Would you please copy the part of the material below that opens with the line containing "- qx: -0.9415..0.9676" and closes with the line containing "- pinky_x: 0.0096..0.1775"? Copy it exactly, and only it.
────
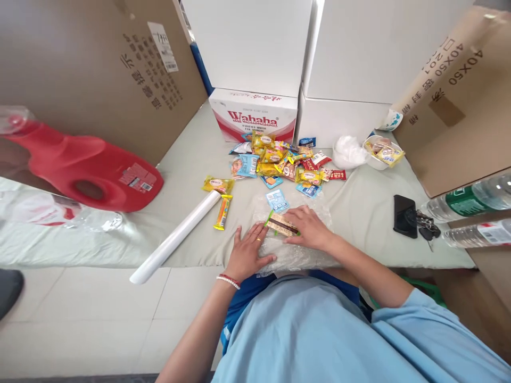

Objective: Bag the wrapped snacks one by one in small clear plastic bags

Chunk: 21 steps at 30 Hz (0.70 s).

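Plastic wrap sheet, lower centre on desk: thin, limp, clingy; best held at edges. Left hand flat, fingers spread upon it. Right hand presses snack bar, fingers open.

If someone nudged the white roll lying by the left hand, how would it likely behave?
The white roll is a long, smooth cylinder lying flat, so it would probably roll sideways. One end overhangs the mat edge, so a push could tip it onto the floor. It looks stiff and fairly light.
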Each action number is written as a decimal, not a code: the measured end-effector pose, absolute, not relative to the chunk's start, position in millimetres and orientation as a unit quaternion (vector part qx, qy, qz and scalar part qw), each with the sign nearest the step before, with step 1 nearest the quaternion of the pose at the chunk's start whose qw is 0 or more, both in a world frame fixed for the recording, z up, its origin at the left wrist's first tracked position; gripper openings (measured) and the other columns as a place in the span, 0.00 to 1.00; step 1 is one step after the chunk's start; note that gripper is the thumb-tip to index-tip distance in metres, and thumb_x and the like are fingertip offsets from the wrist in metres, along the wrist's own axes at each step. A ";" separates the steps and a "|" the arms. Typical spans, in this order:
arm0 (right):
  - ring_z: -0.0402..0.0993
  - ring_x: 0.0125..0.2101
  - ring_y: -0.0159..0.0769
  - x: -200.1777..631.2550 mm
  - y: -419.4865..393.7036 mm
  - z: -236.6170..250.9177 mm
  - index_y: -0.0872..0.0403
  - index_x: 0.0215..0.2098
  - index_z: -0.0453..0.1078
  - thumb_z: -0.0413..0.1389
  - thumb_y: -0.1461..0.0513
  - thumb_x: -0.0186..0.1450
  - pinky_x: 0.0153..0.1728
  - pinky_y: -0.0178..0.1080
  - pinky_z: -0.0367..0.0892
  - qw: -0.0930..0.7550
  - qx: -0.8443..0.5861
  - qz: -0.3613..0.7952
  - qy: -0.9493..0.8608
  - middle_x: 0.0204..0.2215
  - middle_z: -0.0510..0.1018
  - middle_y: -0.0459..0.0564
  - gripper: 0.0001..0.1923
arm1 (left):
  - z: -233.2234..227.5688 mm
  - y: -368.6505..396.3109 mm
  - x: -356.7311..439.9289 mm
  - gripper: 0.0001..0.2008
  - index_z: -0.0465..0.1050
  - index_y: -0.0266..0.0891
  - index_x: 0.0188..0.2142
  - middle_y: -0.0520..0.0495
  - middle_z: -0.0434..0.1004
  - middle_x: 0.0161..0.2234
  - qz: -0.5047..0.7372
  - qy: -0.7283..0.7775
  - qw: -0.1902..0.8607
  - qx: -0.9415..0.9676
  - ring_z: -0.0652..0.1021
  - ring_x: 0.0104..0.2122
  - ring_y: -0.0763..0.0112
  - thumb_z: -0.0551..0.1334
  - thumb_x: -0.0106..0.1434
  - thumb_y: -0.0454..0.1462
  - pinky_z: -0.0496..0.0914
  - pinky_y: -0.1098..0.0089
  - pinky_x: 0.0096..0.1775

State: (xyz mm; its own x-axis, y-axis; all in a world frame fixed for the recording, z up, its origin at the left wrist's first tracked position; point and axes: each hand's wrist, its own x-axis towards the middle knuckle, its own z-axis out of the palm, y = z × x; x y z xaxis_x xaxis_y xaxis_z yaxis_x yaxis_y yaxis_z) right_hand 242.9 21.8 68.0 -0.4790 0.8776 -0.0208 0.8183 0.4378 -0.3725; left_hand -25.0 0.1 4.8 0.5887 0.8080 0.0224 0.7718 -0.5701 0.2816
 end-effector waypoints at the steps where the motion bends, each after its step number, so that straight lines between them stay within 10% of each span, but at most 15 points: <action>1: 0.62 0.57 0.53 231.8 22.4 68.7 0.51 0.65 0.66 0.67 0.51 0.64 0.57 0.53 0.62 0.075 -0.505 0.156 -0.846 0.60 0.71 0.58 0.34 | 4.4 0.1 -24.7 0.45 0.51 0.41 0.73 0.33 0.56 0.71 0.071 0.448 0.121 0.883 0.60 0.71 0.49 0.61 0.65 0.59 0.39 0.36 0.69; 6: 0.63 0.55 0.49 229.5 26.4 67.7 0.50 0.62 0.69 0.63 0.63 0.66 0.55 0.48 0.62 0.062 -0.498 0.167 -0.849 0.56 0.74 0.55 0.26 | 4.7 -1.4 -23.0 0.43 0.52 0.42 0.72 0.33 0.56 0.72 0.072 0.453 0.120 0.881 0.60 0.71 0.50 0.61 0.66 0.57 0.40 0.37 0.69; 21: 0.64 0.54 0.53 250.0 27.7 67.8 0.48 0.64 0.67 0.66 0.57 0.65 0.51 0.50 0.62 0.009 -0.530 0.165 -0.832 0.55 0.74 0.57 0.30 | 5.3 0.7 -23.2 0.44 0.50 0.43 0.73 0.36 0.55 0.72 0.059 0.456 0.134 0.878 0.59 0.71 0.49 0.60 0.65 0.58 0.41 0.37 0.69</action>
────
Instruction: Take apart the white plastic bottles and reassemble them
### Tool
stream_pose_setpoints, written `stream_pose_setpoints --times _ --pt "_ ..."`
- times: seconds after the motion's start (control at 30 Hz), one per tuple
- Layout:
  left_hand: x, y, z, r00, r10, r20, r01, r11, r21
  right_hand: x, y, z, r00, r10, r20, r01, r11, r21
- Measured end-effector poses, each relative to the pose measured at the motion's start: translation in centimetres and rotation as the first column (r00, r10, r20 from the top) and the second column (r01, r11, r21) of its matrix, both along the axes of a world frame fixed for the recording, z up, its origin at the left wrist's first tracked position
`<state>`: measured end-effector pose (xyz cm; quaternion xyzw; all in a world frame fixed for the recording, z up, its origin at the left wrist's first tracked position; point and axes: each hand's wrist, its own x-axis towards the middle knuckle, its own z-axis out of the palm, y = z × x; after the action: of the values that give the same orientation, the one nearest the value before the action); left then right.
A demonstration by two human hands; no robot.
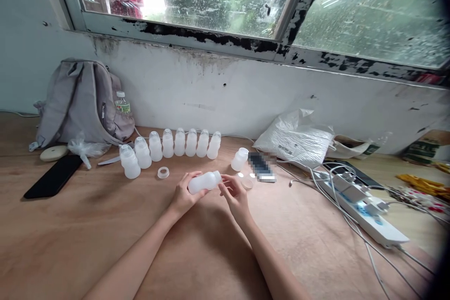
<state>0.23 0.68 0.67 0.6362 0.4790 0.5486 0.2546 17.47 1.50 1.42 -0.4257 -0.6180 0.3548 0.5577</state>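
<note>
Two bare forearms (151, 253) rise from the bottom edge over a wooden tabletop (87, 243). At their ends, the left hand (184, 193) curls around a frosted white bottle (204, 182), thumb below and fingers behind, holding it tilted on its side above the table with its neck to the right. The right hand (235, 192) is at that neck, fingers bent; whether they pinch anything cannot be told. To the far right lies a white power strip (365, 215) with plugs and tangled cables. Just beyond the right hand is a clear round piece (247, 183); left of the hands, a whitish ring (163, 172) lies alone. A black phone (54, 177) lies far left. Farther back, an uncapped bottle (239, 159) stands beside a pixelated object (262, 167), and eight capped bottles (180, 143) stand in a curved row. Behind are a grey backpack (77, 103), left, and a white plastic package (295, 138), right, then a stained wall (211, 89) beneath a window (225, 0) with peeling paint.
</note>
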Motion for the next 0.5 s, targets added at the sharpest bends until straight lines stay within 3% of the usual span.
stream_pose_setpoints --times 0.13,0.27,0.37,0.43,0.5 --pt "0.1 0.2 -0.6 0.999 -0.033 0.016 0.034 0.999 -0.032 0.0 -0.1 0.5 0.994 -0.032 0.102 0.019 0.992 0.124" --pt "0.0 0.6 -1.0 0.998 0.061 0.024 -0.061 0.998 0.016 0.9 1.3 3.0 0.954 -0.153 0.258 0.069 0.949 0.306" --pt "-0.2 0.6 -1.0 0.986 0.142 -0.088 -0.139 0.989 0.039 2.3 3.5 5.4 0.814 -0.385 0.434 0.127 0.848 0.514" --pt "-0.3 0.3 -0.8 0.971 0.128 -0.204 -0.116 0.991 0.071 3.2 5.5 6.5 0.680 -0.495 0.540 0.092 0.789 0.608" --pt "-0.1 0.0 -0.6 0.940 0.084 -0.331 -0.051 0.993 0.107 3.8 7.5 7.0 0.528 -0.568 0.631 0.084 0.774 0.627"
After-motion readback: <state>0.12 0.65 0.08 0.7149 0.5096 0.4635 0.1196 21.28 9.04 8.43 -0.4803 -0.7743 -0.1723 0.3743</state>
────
- **Answer to this problem**:
  - qx: -0.9415..0.9676
  - ring_z: -0.0652..0.1021
  - ring_x: 0.0104..0.2122
  - ring_y: -0.0763..0.0112
  - thumb_z: -0.0551..0.1334
  - thumb_x: -0.0106..0.1434
  - thumb_y: -0.0454..0.1462
  - pinky_z: -0.0496..0.0914
  - pinky_y: -0.1098..0.0089
  - pinky_x: 0.0096..0.1775

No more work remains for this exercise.